"THE AMERICAN SPIRIT: Who we are and what we stand for," by David McCullough, Simon & Schuster, $25, 192 pages (nf)
David McCullough is ostensibly a historian. However, for nearly a half-century he's assumed the role of something more like a national mythmaker in America. His compelling narrative histories have shaped contemporary life not necessarily by divining novel ideologies or providing fresh theses but by putting tried-and-tangible lessons from America's past back into our collective consciousness.
His latest offering, "The American Spirit," is a "greatest hits" collection of McCullough's speeches. Many draw on stories and quotations from his books, and some speeches are certainly stronger and more timely than others (they span from 1989 to 2016).
But largely McCullough's style-for-all-seasons makes up the difference. He seamlessly combines a pitch-perfect patriotism — apropos for an era of heightened American anxiety — with plenty of history and helpings of grandfatherly advice (the book is dedicated to McCullough's 19 grandchildren).
The book falls short, however, when it deviates into armchair social science. The text is strongest when it takes history from the shelf and blows dust off important anecdotes and momentous narratives, reminding readers of the most poignant lessons from America's past.
In one passage, for example, McCullough recalls from his personal recollection the 1978 Senate debates over the Panama Canal Treaty. McCullough was on the Hill serving as an "independent advocate for the treaty" at the time. He writes, "In the course of the debates I saw Republicans and Democrats alike change their point of view and I saw that both sides were trying to do what they felt to be the right thing. I witnessed no animosity, no enmity."
Politics is no yoga session, there's usually very little flexibility and even less mindfulness, but modern America would do well to remember this kind of political cooperation.
McCullough quotes Samuel Johnson who writes that we "more frequently require to be reminded than informed." In this book there's plenty of reminding, especially about the importance of deep learning to obtain wisdom, avoid simple errors and overcome prejudice.

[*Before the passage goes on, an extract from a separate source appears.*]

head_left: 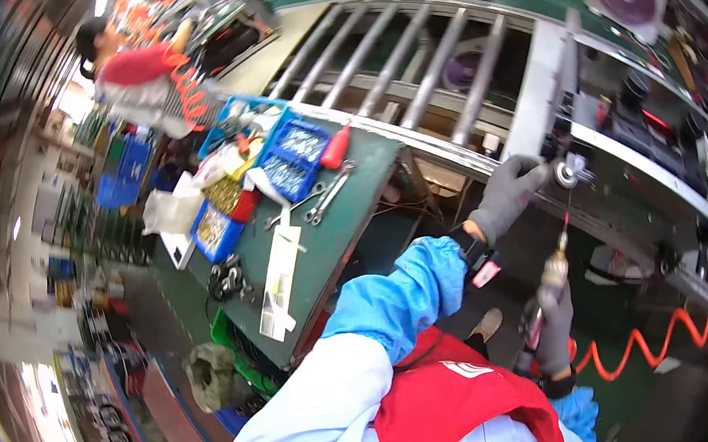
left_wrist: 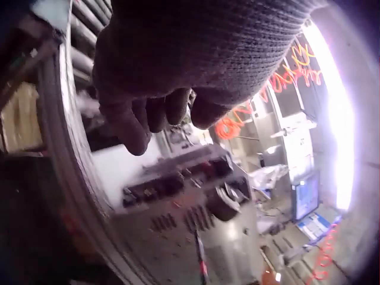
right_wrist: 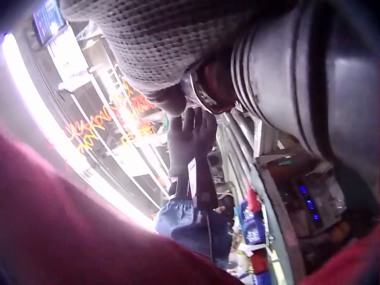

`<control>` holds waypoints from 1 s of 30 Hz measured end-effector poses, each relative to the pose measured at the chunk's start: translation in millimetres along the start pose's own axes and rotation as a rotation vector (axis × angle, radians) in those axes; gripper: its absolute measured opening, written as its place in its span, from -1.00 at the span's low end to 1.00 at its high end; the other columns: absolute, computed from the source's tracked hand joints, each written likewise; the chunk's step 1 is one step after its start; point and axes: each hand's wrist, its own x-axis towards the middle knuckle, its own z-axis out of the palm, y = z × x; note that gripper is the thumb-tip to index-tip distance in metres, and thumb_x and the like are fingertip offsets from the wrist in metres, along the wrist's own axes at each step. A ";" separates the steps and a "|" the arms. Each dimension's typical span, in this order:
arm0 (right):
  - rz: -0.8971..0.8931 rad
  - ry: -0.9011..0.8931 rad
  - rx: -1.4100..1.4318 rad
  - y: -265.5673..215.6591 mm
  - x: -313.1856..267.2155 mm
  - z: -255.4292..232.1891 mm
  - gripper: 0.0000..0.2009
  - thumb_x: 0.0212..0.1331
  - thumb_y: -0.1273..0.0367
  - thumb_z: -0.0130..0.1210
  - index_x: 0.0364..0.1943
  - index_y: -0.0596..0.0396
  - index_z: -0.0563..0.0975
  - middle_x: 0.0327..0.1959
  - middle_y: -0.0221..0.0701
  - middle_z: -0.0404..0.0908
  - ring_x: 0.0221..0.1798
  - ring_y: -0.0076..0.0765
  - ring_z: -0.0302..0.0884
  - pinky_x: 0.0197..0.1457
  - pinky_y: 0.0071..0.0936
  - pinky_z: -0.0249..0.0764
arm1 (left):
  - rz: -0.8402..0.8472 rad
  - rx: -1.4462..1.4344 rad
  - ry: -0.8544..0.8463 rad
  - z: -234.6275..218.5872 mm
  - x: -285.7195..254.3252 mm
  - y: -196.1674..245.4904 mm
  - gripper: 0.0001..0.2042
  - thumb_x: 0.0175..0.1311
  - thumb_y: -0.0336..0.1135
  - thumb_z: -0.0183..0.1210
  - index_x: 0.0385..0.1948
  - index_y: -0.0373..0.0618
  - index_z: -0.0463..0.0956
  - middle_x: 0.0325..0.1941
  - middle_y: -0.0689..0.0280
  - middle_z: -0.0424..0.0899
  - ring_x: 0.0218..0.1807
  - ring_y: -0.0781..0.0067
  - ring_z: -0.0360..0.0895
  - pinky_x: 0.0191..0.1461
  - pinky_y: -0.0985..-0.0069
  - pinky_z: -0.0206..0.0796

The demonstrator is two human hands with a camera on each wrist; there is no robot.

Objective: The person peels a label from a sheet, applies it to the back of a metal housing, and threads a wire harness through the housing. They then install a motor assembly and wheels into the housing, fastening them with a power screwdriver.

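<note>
In the head view my grey-gloved left hand (head_left: 507, 196) reaches to the corner of a metal unit (head_left: 652, 173), its fingertips beside a round metal part (head_left: 565, 174). Whether they touch it is unclear. The left wrist view shows that hand (left_wrist: 178, 65) with fingers loosely bent above the unit's slotted side (left_wrist: 184, 222), nothing visible in them. Lower down, my gloved right hand (head_left: 554, 324) grips a power driver (head_left: 555, 270), its thin bit pointing up toward the round part. The right wrist view has the driver's body (right_wrist: 285, 77) close up beside the right hand (right_wrist: 160, 44).
A roller conveyor (head_left: 391, 60) runs behind. On the green table (head_left: 351, 199) at left lie blue bins of hardware (head_left: 284, 163), wrenches (head_left: 330, 192) and a red bottle (head_left: 335, 147). An orange coiled hose (head_left: 656, 338) hangs at right. Another person (head_left: 143, 79) stands at the back left.
</note>
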 end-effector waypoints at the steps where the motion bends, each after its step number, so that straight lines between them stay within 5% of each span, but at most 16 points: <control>1: 0.032 -0.001 -0.059 10.7 -7.9 -2.3 -0.38 0.14 0.24 0.20 0.30 0.04 0.28 -0.47 -0.48 0.44 -0.58 -0.54 0.44 -0.56 -0.58 0.41 | -0.020 0.083 0.056 -29.9 -11.5 3.0 -0.67 0.29 -0.25 0.28 -0.05 -0.30 0.56 -0.23 0.27 0.65 -0.24 0.51 0.58 -0.14 0.47 0.50; 5: 0.056 -0.081 -0.243 91.2 -8.1 -37.4 -0.38 0.09 0.32 0.22 0.29 0.08 0.33 -0.35 -0.47 0.46 -0.51 -0.53 0.44 -0.45 -0.51 0.44 | -0.068 0.265 0.485 -193.4 -74.9 20.6 -0.71 0.29 -0.25 0.22 -0.10 -0.27 0.62 -0.28 0.26 0.68 -0.29 0.48 0.61 -0.20 0.48 0.49; 6: 0.021 -0.105 -0.305 118.1 -2.9 -50.6 -0.39 0.09 0.38 0.22 0.29 0.09 0.34 -0.30 -0.47 0.47 -0.45 -0.55 0.42 -0.37 -0.53 0.43 | -0.077 0.510 0.654 -239.9 -94.3 32.7 -0.73 0.27 -0.27 0.21 -0.12 -0.25 0.64 -0.33 0.29 0.68 -0.33 0.49 0.60 -0.26 0.48 0.47; 7: 0.118 -0.047 -0.349 125.7 -7.3 -45.8 -0.39 0.09 0.40 0.22 0.29 0.10 0.35 -0.28 -0.46 0.48 -0.41 -0.55 0.42 -0.34 -0.53 0.42 | 0.023 0.486 0.833 -301.8 -110.6 24.3 -0.82 0.21 -0.29 0.19 -0.31 -0.20 0.67 -0.51 0.31 0.62 -0.51 0.53 0.48 -0.41 0.48 0.34; 8: 0.219 0.014 -0.390 130.3 -10.4 -33.7 -0.40 0.09 0.43 0.22 0.29 0.11 0.35 -0.26 -0.45 0.49 -0.38 -0.56 0.42 -0.31 -0.53 0.42 | 0.078 0.391 0.922 -361.7 -129.2 27.0 -0.81 0.21 -0.26 0.20 -0.32 -0.18 0.67 -0.50 0.29 0.62 -0.48 0.54 0.48 -0.38 0.49 0.34; 9: 0.258 0.011 -0.456 132.1 -8.2 -22.4 -0.39 0.09 0.43 0.22 0.30 0.11 0.35 -0.25 -0.45 0.50 -0.37 -0.55 0.42 -0.30 -0.53 0.42 | 0.136 0.615 1.090 -414.2 -149.8 40.3 -0.79 0.20 -0.23 0.22 -0.30 -0.17 0.68 -0.41 0.23 0.70 -0.38 0.41 0.60 -0.27 0.42 0.44; 10: 0.294 0.012 -0.522 133.1 -4.8 -10.7 -0.39 0.09 0.43 0.22 0.30 0.10 0.34 -0.24 -0.44 0.50 -0.35 -0.54 0.43 -0.30 -0.53 0.43 | 0.115 0.660 1.192 -507.8 -166.3 21.3 -0.77 0.17 -0.24 0.24 -0.23 -0.18 0.69 -0.30 0.14 0.75 -0.25 0.24 0.69 -0.12 0.34 0.50; 11: 0.331 0.017 -0.585 134.2 -1.6 2.5 -0.39 0.09 0.44 0.22 0.31 0.10 0.34 -0.23 -0.44 0.51 -0.34 -0.53 0.44 -0.30 -0.52 0.43 | 0.099 0.896 1.331 -514.0 -185.1 55.4 -0.72 0.13 -0.25 0.27 -0.17 -0.19 0.69 -0.18 0.04 0.75 -0.09 0.09 0.71 0.02 0.27 0.50; 14: 0.333 0.014 -0.462 132.2 10.0 52.5 -0.42 0.08 0.43 0.23 0.26 0.12 0.36 -0.26 -0.44 0.49 -0.36 -0.53 0.43 -0.31 -0.52 0.43 | -0.146 1.283 1.248 -633.6 -219.9 68.1 -0.56 0.03 -0.15 0.36 -0.06 -0.20 0.66 -0.04 0.01 0.72 0.03 -0.02 0.66 0.16 0.22 0.47; 19: 0.276 -0.080 -0.398 121.4 25.8 130.7 -0.50 0.10 0.35 0.22 0.15 0.14 0.38 -0.32 -0.46 0.45 -0.40 -0.53 0.39 -0.34 -0.51 0.43 | -0.576 1.512 0.828 -647.5 -197.4 111.7 -0.40 0.03 -0.08 0.41 0.11 -0.20 0.51 0.00 -0.06 0.69 0.07 -0.08 0.63 0.18 0.17 0.47; 22: 0.288 -0.110 -0.439 113.0 30.3 169.0 -0.51 0.12 0.28 0.21 0.13 0.12 0.38 -0.32 -0.48 0.44 -0.40 -0.54 0.40 -0.34 -0.51 0.43 | -0.512 1.678 0.668 -670.0 -176.4 106.9 -0.35 0.03 -0.07 0.42 0.16 -0.18 0.44 -0.06 -0.09 0.69 0.02 -0.11 0.64 0.14 0.14 0.49; 27: 0.291 -0.138 -0.462 117.2 38.0 197.7 -0.53 0.14 0.26 0.21 0.11 0.12 0.39 -0.31 -0.47 0.45 -0.40 -0.55 0.42 -0.35 -0.52 0.43 | -0.305 1.756 0.743 -701.5 -173.1 75.7 -0.65 0.26 -0.24 0.19 0.06 -0.10 0.51 -0.13 -0.03 0.66 -0.10 -0.08 0.66 0.00 0.10 0.52; 30: 0.237 -0.188 -0.465 124.7 40.8 203.1 -0.56 0.15 0.26 0.20 0.08 0.11 0.40 -0.33 -0.46 0.46 -0.42 -0.54 0.43 -0.37 -0.53 0.44 | -0.214 1.734 0.769 -704.1 -179.3 70.3 -0.73 0.23 -0.27 0.17 -0.06 -0.07 0.60 -0.12 -0.02 0.66 -0.09 -0.09 0.65 0.02 0.12 0.51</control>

With regard to the later, McCullough gives an anecdote about Massachusetts Sen. Charles Sumner. As a young man in the 1830s, Sumner went to France. There, after noticing blacks studying with perfect ease alongside whites at the Sorbonne, Sumner had an epiphany — slavery and segregation in America was merely a cultural construct and "does not exist in the nature of things."

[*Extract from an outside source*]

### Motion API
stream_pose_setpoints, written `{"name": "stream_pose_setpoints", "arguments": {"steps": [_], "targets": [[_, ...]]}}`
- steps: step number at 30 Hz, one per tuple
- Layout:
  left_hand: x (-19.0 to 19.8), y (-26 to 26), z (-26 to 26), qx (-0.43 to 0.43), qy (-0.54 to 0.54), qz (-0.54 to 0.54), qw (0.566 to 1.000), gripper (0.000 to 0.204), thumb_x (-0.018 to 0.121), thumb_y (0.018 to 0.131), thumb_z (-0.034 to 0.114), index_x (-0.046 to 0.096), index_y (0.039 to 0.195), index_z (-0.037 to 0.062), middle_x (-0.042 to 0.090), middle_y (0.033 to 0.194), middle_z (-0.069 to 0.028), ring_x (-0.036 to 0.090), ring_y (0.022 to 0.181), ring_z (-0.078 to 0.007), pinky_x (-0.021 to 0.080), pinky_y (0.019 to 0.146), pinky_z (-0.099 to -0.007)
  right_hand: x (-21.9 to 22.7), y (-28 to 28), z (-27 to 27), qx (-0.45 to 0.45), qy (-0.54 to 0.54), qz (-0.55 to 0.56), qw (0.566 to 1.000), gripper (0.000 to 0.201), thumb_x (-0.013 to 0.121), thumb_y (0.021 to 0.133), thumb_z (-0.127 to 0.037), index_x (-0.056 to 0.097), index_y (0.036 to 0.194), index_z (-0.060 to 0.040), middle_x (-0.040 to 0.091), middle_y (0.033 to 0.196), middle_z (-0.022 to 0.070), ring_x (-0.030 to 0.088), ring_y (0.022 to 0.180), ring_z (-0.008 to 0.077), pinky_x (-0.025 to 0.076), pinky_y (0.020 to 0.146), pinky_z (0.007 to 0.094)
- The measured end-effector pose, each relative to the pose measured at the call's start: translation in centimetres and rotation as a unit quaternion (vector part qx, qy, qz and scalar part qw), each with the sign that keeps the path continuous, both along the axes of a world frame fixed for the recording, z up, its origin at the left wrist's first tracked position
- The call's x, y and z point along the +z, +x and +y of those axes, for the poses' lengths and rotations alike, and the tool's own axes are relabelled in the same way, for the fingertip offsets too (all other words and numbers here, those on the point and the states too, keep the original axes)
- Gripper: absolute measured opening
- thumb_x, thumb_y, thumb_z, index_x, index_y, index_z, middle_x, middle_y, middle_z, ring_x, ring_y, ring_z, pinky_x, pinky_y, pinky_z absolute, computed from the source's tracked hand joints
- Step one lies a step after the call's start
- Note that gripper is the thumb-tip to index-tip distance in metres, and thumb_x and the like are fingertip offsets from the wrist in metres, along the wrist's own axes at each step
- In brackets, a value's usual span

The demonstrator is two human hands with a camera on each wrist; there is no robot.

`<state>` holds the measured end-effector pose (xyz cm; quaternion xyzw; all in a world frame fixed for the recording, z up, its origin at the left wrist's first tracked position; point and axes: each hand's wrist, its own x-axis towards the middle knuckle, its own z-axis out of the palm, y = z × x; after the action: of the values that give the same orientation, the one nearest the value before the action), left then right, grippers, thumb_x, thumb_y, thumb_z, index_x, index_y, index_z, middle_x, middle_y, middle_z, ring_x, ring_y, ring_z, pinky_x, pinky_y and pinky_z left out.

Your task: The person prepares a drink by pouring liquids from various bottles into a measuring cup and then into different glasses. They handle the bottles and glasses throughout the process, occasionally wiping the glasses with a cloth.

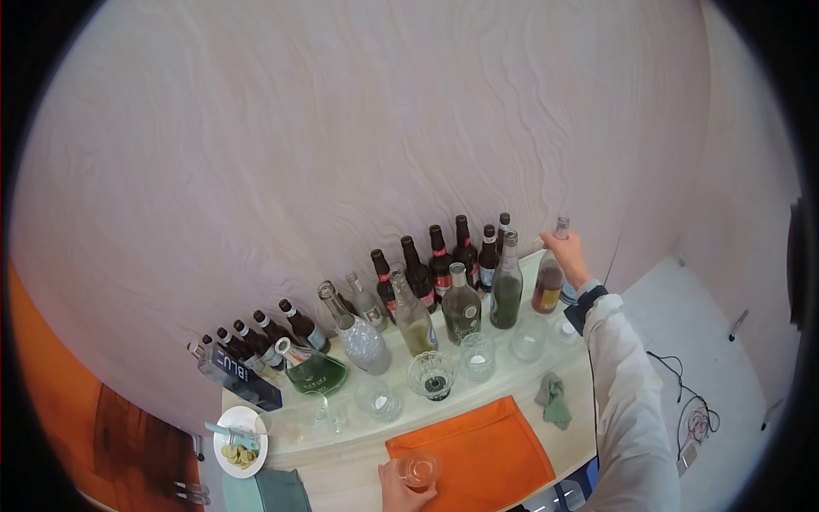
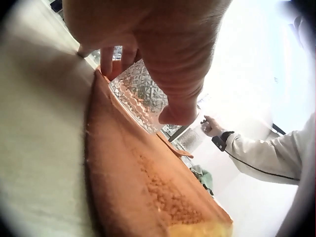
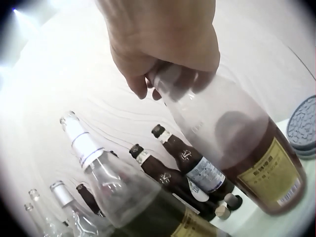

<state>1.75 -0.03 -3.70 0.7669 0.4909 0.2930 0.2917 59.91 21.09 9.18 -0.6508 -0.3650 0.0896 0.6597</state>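
Note:
My right hand (image 1: 569, 256) grips a clear glass bottle (image 1: 548, 288) by its neck at the right end of the bottle row. In the right wrist view, reddish-brown liquid fills the lower part of this bottle, behind a yellow label (image 3: 274, 173). My left hand (image 1: 401, 492) holds a cut-glass tumbler (image 2: 136, 91) low over the orange mat (image 1: 478, 452), thumb on one side and fingers round the other. A diamond pattern covers the tumbler's wall. Beside the gripped bottle stands a clear bottle of dark green liquid (image 1: 507, 286).
Several brown beer bottles (image 1: 440, 264) line the wall. Empty glasses (image 1: 478, 357) stand before them. A white plate (image 1: 253, 465) of sliced fruit with tongs sits at the left, near a blue box (image 1: 243, 380). A grey-green cloth (image 1: 554, 401) lies right of the mat.

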Motion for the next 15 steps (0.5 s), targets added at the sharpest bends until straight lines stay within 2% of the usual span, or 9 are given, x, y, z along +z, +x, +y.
{"name": "stream_pose_setpoints", "arguments": {"steps": [1,3,5,6,9,10,11,12,15], "targets": [[-0.1,0.1,0.0,0.007,-0.003,-0.016,1.000,0.088,0.094,0.058,0.020,0.048,0.131,0.0023,0.054,0.119,-0.0214,0.050,0.113,-0.0411,0.044,0.099,-0.0506,-0.2,-0.2,0.2,-0.001,0.001,0.000,1.000,0.026,0.079,0.087,-0.024,0.073,0.083,0.0002,0.071,0.074,0.0057,0.067,0.069,0.0152,0.049,0.064,0.0337],[-1.2,-0.3,-0.2,0.014,-0.003,-0.033,0.999,0.089,0.095,0.058,0.019,0.047,0.131,0.0021,0.053,0.119,-0.0220,0.050,0.113,-0.0412,0.045,0.099,-0.0508,-0.2,-0.7,0.2,-0.077,0.013,-0.030,0.996,0.027,0.074,0.086,-0.022,0.070,0.071,0.0008,0.069,0.065,0.0069,0.065,0.062,0.0153,0.049,0.060,0.0341],[-2.9,-0.9,-0.3,0.004,-0.094,-0.064,0.993,0.087,0.085,0.086,0.031,0.040,0.156,0.0070,0.041,0.162,-0.0168,0.037,0.148,-0.0429,0.030,0.125,-0.0417,0.6,-1.9,-0.5,-0.100,0.032,-0.045,0.993,0.028,0.072,0.086,-0.020,0.069,0.068,0.0009,0.068,0.062,0.0071,0.064,0.058,0.0154,0.048,0.058,0.0340],[-3.2,-1.0,-0.3,0.005,-0.089,-0.068,0.994,0.087,0.085,0.086,0.031,0.040,0.156,0.0070,0.041,0.162,-0.0168,0.037,0.148,-0.0429,0.030,0.125,-0.0417,1.3,-2.4,-0.8,-0.122,0.046,-0.056,0.990,0.029,0.070,0.086,-0.019,0.068,0.065,0.0011,0.066,0.059,0.0073,0.062,0.055,0.0154,0.047,0.056,0.0340],[-2.8,-1.0,-0.5,0.007,-0.114,-0.086,0.990,0.083,0.085,0.085,0.028,0.044,0.153,0.0060,0.047,0.156,-0.0171,0.040,0.147,-0.0403,0.035,0.122,-0.0426,4.2,-0.8,-1.4,-0.109,0.095,-0.072,0.987,0.031,0.069,0.086,-0.019,0.067,0.062,0.0009,0.065,0.058,0.0067,0.063,0.055,0.0155,0.048,0.056,0.0338],[-2.1,-0.5,-0.3,0.015,-0.046,-0.061,0.997,0.087,0.090,0.071,0.024,0.046,0.143,0.0040,0.049,0.138,-0.0198,0.045,0.130,-0.0408,0.040,0.110,-0.0464,5.9,-0.9,-2.3,-0.111,0.090,-0.075,0.987,0.031,0.069,0.086,-0.019,0.067,0.062,0.0009,0.065,0.058,0.0067,0.063,0.055,0.0155,0.048,0.056,0.0338],[-1.5,-0.1,-0.2,0.025,0.021,-0.037,0.999,0.092,0.095,0.057,0.019,0.047,0.133,0.0020,0.052,0.120,-0.0225,0.050,0.113,-0.0413,0.046,0.099,-0.0503,8.2,-1.6,-3.3,-0.073,0.099,-0.103,0.987,0.032,0.069,0.087,-0.020,0.067,0.062,0.0007,0.065,0.057,0.0062,0.062,0.054,0.0149,0.047,0.055,0.0338],[-1.2,-0.1,-0.5,0.026,0.013,-0.039,0.999,0.092,0.095,0.057,0.019,0.047,0.133,0.0020,0.052,0.120,-0.0225,0.050,0.113,-0.0413,0.046,0.099,-0.0503,10.0,-2.6,-4.6,-0.034,0.107,-0.129,0.985,0.033,0.069,0.087,-0.020,0.067,0.061,0.0005,0.064,0.056,0.0057,0.062,0.054,0.0143,0.047,0.054,0.0338],[0.1,0.3,0.1,-0.001,0.062,-0.020,0.998,0.092,0.095,0.057,0.019,0.046,0.133,0.0018,0.053,0.120,-0.0224,0.051,0.112,-0.0420,0.046,0.098,-0.0486,13.4,-6.0,-8.2,-0.005,0.102,-0.184,0.978,0.034,0.069,0.088,-0.021,0.067,0.062,0.0007,0.064,0.055,0.0059,0.061,0.053,0.0138,0.046,0.052,0.0346]]}}
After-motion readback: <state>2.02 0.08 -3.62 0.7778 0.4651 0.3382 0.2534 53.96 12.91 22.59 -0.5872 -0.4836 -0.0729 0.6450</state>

The book reminds us of how important improvisation is to the American spirit. Why did America succeed in creating the Panama Canal and the French didn't? His answer is improvisation and innovation. The same, he contends, could be said of the American Revolution.

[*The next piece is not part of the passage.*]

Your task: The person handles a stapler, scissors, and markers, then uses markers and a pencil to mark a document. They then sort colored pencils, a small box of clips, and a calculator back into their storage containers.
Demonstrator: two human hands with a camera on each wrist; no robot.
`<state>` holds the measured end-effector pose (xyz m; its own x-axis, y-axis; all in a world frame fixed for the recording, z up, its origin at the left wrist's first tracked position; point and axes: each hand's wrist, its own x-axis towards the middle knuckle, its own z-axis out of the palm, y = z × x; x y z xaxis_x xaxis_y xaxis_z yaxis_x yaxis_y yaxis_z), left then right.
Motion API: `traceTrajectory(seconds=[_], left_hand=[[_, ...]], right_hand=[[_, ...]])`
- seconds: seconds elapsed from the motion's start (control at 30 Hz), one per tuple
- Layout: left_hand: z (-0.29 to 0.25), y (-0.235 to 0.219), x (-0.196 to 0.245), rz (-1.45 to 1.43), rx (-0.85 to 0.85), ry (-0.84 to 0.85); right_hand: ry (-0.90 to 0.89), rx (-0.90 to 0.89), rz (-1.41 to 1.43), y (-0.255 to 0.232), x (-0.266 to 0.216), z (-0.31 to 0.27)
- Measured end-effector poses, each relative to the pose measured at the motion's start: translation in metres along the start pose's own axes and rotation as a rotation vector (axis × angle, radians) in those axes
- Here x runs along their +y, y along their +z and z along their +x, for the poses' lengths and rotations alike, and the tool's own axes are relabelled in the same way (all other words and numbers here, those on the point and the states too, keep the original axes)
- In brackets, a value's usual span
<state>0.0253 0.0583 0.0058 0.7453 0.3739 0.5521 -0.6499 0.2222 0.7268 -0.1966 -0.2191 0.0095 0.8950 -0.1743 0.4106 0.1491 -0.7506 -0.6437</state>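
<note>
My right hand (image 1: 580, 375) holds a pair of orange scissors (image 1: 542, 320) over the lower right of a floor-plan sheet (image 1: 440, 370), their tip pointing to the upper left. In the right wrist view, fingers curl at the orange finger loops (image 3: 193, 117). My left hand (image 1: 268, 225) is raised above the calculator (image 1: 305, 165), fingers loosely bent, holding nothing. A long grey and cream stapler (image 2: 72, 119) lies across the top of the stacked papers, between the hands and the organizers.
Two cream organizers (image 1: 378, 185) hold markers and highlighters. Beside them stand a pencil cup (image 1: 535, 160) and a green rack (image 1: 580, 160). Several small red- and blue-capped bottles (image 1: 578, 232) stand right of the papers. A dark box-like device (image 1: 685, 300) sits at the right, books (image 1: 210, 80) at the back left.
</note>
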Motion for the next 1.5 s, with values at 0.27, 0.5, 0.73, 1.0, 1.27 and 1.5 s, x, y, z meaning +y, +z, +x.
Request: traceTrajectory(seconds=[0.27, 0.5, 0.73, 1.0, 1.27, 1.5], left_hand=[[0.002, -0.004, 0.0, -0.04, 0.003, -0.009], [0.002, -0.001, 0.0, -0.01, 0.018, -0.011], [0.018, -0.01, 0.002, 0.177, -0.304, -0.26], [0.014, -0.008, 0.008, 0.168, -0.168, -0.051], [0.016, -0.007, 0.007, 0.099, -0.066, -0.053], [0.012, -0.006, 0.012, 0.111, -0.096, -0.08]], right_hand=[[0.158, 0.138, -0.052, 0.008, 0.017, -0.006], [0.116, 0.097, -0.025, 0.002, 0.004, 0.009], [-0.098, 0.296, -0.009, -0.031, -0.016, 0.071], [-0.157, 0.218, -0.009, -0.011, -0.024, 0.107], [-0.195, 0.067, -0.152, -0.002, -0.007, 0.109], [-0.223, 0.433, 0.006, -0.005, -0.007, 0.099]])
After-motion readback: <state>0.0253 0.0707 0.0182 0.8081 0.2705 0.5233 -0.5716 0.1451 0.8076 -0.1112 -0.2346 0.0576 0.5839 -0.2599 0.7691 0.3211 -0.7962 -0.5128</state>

"Keep in mind," he writes, "that when we were founded by those Americans of the eighteenth century, none had had any prior experience in revolutions or nation making. They were, as we would say, winging it."
These types of observations and anecdotes appear on each page. But for readers looking for the kind of singular historical portraits McCullough is known for, they may find that "The American Spirit" lacks some depth or substance — it's a collection of speeches, after all.
But the book is the ideal introduction to McCullough's style. For those unfamiliar with McCullough — especially young people — "The American Spirit" provides a good sampling of his broader body of work. Although it may not make the summer reading list of hardcore history buffs, it will whet the appetite for McCullough's more substantive tomes like "John Adams" or "1776."
Content advisory: "The American Spirit" contains nothing offensive.